This film "Brief Interviews with Hideous Men" is adapted from a collection of short stories of the same title by the deceased David Foster Wallace. The short story form remains paramount. Several themes are investigated: what is love? what bonds a couple together? how do private life events affect public research agendas? what b.s. is stereotypically common? You might assemble ideas in a novel way; you might have an epiphany ...but you might not. The story doesn't much care. What's more important is the dramatic arc of the story itself.

I didn't notice the running length of the film (although several others have commented on its relative shortness). To me the length was "right" for the story. Figuring out the time sequence of the events might be tricky, and might steal your attention more than it should; keep the synopsis "a graduate student copes with a recent breakup by conducting interviews with various men" in mind at all times.

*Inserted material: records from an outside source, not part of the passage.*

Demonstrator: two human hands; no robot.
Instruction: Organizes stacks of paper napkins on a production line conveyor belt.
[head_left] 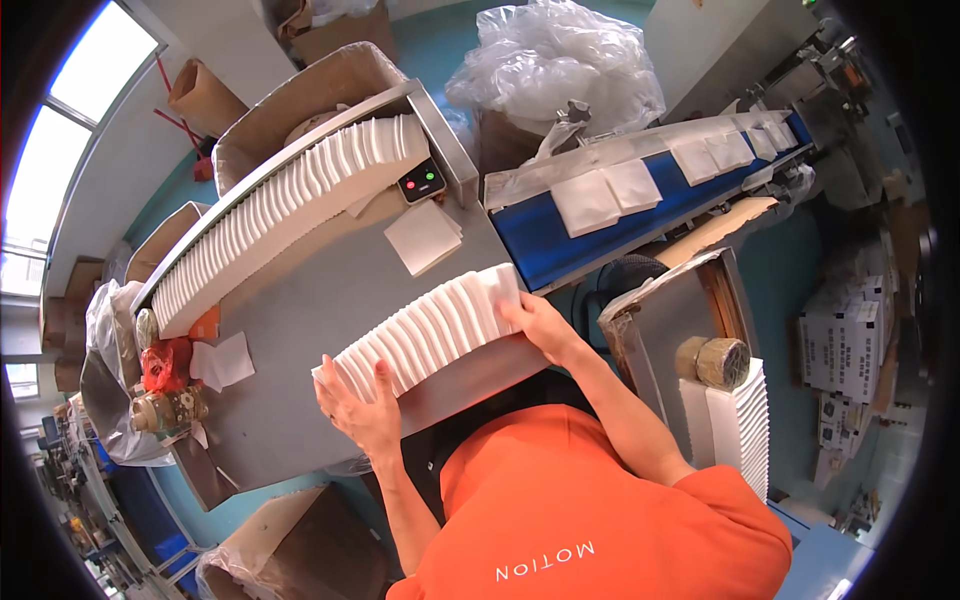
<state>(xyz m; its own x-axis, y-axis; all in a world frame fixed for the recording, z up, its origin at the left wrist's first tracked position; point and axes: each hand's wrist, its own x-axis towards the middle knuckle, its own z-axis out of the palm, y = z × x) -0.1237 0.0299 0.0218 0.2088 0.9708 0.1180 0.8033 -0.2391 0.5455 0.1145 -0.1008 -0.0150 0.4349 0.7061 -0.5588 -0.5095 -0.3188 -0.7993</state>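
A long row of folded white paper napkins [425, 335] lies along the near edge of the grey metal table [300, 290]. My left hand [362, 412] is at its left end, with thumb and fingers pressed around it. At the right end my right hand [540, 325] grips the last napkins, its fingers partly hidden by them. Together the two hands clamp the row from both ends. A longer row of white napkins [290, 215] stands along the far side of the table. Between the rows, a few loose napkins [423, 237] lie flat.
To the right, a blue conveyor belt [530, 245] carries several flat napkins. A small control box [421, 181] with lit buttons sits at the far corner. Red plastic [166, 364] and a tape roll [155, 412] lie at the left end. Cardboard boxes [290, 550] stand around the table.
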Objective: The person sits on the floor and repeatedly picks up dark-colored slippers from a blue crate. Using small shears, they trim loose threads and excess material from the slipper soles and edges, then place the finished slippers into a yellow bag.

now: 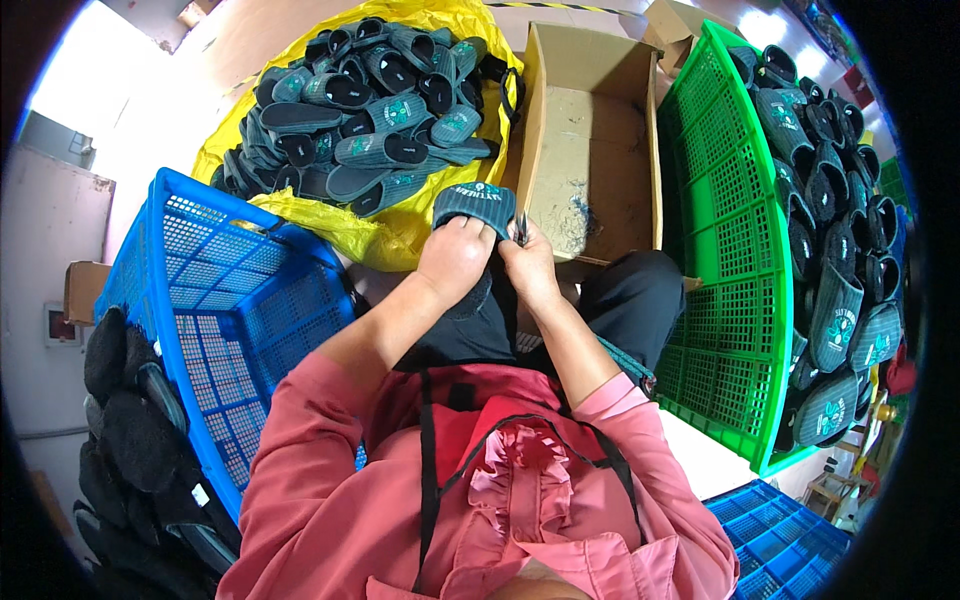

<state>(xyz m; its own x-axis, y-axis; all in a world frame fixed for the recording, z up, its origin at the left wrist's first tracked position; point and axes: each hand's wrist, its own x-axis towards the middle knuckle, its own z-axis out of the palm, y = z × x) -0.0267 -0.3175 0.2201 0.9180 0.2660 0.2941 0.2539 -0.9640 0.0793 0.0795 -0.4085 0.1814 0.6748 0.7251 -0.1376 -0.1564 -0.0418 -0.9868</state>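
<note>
In front of me is a dark grey striped slipper [476, 204] with a green and white print on its upper. My left hand [456, 258] is closed on it, the fingers tucked into its opening. At the slipper's right edge my right hand [529, 266] is closed round small thread snips [521, 229]. Their dark pointed blades stick up beside the upper; whether they touch it I cannot tell. Just beyond, a heap of similar slippers [385, 115] fills a yellow sack [395, 245].
An open cardboard box [592, 150] with thread scraps stands ahead. On my left are a blue crate [205, 285] and piled dark slippers [140, 440]. A tall green crate [725, 270] stands at my right, with more slippers [838, 310] beyond its wall. Another blue crate [785, 535] sits lower right.
</note>
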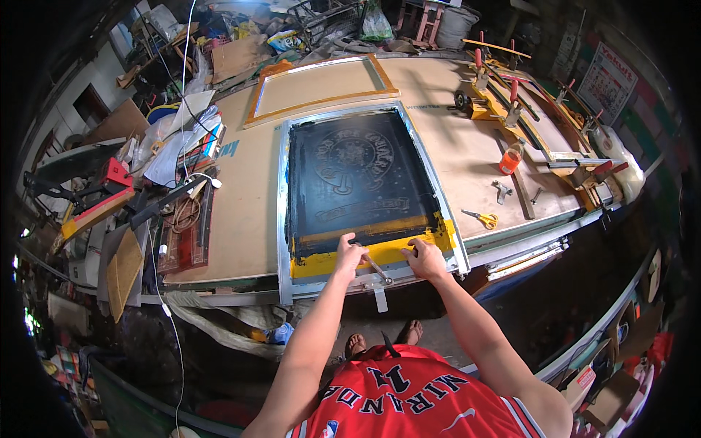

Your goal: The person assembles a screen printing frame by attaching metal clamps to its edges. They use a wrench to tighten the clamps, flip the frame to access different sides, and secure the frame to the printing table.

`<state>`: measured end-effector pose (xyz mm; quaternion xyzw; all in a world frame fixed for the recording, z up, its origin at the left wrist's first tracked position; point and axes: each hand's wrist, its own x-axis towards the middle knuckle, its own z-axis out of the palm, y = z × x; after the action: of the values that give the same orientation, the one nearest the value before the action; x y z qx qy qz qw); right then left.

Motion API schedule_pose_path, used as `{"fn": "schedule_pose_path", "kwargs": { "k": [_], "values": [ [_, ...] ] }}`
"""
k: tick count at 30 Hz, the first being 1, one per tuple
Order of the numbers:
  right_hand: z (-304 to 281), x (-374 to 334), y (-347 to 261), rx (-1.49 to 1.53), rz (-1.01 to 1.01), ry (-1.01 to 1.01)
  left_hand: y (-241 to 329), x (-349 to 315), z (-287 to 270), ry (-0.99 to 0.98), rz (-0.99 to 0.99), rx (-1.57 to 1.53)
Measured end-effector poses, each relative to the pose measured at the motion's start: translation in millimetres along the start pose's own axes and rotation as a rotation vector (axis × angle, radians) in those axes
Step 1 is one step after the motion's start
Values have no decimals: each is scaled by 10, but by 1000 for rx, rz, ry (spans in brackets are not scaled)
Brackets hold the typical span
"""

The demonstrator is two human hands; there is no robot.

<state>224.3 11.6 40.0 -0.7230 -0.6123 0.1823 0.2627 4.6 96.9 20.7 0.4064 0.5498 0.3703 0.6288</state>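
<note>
Screen ×1 (pixel 358 175) flat on board (pixel 237 219), prob. for steady support. L hand (pixel 352 255) at its 6 o'clock, closed round metal tool ×1 (pixel 378 269), tip toward 5. R hand (pixel 425 260) at 5, curled over yellow band (pixel 321 264); pinching? can't tell. Bare frame ×1 (pixel 383 77) at 11, scissors ×1 (pixel 489 221) approx. 4.

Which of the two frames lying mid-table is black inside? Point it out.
The nearer, silvery frame: its inside is mostly black, with yellow along the near end; the orange-brown frame beyond it looks tan inside.
</note>
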Motion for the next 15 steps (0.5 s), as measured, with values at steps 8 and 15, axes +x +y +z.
{"fn": "schedule_pose_path", "kwargs": {
  "k": [8,15],
  "values": [
    [93,-15,6,-38,-74,134,103,-492,-625,-237,121,518],
    [110,-197,-45,10,-344,604,59,-1073,-613,-476,-48,638]
  ]
}}
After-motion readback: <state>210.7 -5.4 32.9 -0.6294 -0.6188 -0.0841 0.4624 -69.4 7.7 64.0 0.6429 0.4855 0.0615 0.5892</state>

There's lots of variety in the ways the mens' stories are told. Initially I imagined a list of unbroken formal interviews back to back - various "talking heads" sitting on the same chair in front of the same wall. But the reality of the film isn't like that at all. Each of the threads makes use of different devices: flashbacks, flashforwards, flashsideways; intermixing formal interviews with informal contacts; overheard conversations; jumping between internal narration and external events; casual conversations at house parties and academic department parties and bars; imagination played out realistically right in front of your eyes; characters morphing into others; asides with related characters; and so forth. And almost all of the threads are broken into segments that are intermixed with other threads; themes are much more of an organizing principle than time. Even the formal interview segments are broken up by cuts --or faux cuts-- so there's never a dull visual moment.

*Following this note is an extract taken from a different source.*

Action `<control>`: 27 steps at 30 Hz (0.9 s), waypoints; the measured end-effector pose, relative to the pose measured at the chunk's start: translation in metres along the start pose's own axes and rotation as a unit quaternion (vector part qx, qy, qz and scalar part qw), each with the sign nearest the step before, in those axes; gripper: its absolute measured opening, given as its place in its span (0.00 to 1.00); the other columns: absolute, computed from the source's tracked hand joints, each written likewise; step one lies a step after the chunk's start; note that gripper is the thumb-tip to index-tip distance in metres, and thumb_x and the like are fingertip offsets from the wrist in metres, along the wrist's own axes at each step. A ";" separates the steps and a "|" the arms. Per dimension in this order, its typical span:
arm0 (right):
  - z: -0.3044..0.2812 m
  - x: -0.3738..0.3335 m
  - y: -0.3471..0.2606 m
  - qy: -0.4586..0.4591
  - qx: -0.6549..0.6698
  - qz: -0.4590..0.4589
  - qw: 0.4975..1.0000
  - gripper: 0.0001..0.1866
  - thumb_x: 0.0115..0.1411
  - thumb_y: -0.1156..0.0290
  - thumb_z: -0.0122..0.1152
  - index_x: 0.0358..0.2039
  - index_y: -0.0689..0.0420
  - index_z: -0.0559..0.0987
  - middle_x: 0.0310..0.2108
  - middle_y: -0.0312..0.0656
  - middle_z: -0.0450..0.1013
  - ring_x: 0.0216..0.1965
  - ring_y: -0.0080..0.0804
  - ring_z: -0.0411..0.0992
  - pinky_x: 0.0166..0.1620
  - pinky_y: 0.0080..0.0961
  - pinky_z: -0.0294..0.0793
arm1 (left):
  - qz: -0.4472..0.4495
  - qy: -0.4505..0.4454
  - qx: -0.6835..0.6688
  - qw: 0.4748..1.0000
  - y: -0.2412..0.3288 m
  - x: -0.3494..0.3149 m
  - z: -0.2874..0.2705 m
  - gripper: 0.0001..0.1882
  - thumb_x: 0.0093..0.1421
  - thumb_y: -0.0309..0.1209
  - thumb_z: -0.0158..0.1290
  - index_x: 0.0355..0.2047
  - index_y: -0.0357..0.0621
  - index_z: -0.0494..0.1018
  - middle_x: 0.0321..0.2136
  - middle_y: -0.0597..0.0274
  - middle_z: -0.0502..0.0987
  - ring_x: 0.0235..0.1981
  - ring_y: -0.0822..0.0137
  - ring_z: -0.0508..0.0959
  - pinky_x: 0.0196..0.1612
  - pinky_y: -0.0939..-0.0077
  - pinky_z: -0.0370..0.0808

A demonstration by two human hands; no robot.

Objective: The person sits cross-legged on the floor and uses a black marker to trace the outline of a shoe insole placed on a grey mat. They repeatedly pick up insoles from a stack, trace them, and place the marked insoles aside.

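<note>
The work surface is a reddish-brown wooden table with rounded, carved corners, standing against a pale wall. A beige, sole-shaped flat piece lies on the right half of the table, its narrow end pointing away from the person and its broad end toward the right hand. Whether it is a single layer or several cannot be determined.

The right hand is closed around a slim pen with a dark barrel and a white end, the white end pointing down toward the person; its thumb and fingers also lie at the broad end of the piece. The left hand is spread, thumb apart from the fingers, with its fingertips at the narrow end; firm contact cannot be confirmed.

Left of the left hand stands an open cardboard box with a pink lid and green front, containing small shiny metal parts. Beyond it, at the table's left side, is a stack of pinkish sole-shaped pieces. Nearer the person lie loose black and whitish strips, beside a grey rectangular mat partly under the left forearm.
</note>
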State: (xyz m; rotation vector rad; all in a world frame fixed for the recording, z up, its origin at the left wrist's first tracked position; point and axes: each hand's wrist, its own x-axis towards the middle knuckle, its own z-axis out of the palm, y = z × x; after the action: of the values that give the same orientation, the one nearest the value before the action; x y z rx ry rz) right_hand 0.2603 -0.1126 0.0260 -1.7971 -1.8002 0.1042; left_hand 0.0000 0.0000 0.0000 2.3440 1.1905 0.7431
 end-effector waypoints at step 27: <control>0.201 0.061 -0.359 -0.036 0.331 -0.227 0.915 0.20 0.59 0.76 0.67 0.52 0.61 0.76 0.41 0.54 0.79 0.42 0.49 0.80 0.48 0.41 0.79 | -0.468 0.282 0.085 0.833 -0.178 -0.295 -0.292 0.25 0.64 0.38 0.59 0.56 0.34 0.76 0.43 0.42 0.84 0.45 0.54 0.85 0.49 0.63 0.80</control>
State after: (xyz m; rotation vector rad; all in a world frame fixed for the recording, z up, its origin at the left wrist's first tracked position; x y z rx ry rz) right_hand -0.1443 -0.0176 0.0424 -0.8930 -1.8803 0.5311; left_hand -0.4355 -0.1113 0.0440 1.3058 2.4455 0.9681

Some of the cut techniques are new to me. In every case the sound is seamlessly continuous - a spoken sentence remains a spoken sentence without any gaps or shifts. But the words are sometimes split between the same character at different times saying the same thing. Or they're split between different characters speaking a very similar --or even the exact same-- thing. Or they might (and this is what I've termed "faux cuts") have a hitch in the image as though a few frames had been spliced out - nothing as big as a change of camera angle, but a visual discontinuity nevertheless. (Are these faux cuts the next "Ken Burns effect"?) To my mind considerable audio and visual editing skills --well beyond what's typical of most new director's efforts-- are demonstrated here; the conventional words are "production values are high".

If you listen very closely there are a few internal jokes. For example usually the interviewer pokes the tape recorder and says "do you mind if I turn this on?" But once she says "do you mind if I turn this off?" The words make no sense and aren't consistent with the action, and are easily overlooked.

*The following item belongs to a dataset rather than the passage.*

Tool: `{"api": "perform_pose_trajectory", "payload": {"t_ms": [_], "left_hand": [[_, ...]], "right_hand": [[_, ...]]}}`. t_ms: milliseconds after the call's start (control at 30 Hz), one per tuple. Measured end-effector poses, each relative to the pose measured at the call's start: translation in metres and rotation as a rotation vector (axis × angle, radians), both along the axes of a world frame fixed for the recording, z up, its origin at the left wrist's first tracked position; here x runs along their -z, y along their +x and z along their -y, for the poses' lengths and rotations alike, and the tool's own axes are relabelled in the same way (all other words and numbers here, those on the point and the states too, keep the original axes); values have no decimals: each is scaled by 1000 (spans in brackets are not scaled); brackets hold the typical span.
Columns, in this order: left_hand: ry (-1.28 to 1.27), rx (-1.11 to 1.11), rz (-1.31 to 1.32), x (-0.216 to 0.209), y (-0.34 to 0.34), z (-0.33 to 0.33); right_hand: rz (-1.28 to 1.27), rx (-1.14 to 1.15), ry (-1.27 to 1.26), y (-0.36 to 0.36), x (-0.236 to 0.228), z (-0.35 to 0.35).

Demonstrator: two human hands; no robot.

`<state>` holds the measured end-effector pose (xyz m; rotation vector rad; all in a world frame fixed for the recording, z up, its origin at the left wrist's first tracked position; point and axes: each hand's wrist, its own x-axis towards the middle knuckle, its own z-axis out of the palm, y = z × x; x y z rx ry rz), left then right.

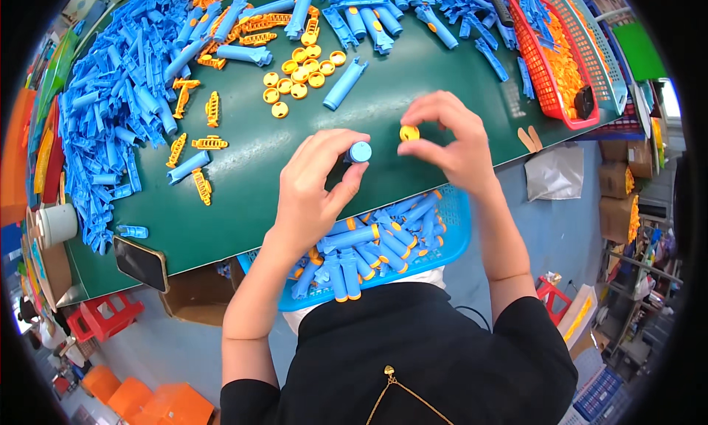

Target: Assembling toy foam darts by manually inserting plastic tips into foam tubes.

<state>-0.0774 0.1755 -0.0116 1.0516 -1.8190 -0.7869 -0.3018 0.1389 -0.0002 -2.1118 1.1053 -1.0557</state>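
My left hand [313,178] pinches a blue plastic tube [360,153] between thumb and fingers, its round end turned up. To the right, my right hand [453,141] has a round yellow cap [409,133] between thumb and forefinger, apart from the tube. Several loose yellow caps [299,74] lie beyond my left hand, beside a single blue tube [345,84]. Under the table's near edge, on my lap, a blue basket [459,229] holds many blue tubes with yellow-orange ends [354,238].
A large heap of blue plastic pieces [110,108] covers the left of the green table [243,152], with orange toothed parts [212,109] near it. At the far right stands a red basket [538,71] of orange pieces. A phone [141,263] rests at the near left edge.
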Motion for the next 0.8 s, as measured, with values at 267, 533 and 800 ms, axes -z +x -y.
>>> {"api": "perform_pose_trajectory", "payload": {"t_ms": [267, 533, 800], "left_hand": [[-95, -34, -64, 10, 1, 1], [-34, -6, -105, 12, 3, 3], [384, 120, -372, 11, 4, 0]], "right_hand": [[58, -72, -151, 44, -15, -5], [-9, -181, -99, 43, -26, 3], [37, -249, -34, 39, -25, 9]]}}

I liked the adaptation of the short story form, and I hope it blazes a path for other future films. To my mind the weak link though is the acting. Much of the material is extremely subtle and challenging, and would overwhelm even many A-list stage actors. But the film's actors are neither veterans nor geniuses. I found a couple of the casting decisions just plain jarring: one of the waiters seemed awfully wooden, and failed to convey some intended humor; and the imagined father figure bathroom attendant looked younger than his son! Apart from these, the acting varies from workmanlike up to quite good ...but nobody "burns up the screen" even when the material cries out for it.

The well-known TV persona and skills of the director (which admittedly I'm not at all familiar with:-) don't seem to be any sort of guide to something as completely different as this. Like a typical "art house" film, this is not for everybody. At the small screening room where I saw it, one person noisily fell asleep and another walked out. But while this film asks for an open mind and some investment of mind-share, you'll be richly rewarded.

POSTSCRIPT: I've become aware from some others' comments and from an interview with John Krasinski that some of my impressions and even some of my "facts" may be so far off the mark they're just plain back-assward. I seem to have missed some of the comedy, misidentified some of the characters, misjudged some actors' experience levels, and who knows what else. Now I'm doubting myself, wondering if I really saw the same movie or if I paid sufficient attention the first time. Ambiguity and multiple interpretations are part of the point, but not so much as to account for all the distance between my views and some others. I'm now resolved to watch this film a second time. In the meantime please put what I've opined under advisement -- and go see for yourself.

POST-POSTSCRIPT after second viewing next day: I couldn't find any evidence of "the hitchhiker" character, either in the film itself or in the credits. My hypothesis is after Lucy Gordon's unfortunate death but before final release, the film was re-cut to remove all the scenes that included her. My guess is there were originally a lot of flashbacks in what's now John Krasinski's monologue. That's where the hitchhiker's story appears to fit best, lots of cuts there too would have made that segment much more stylistically similar to the rest of the film, and the film would have had a more typical length. Also, I've softened my view on the acting – many of the performances are really very good. My bottom line is unchanged though: in the end the extraordinary material overpowers the acting. We're talking King Lear here, but we're not quite talking Laurence Olivier.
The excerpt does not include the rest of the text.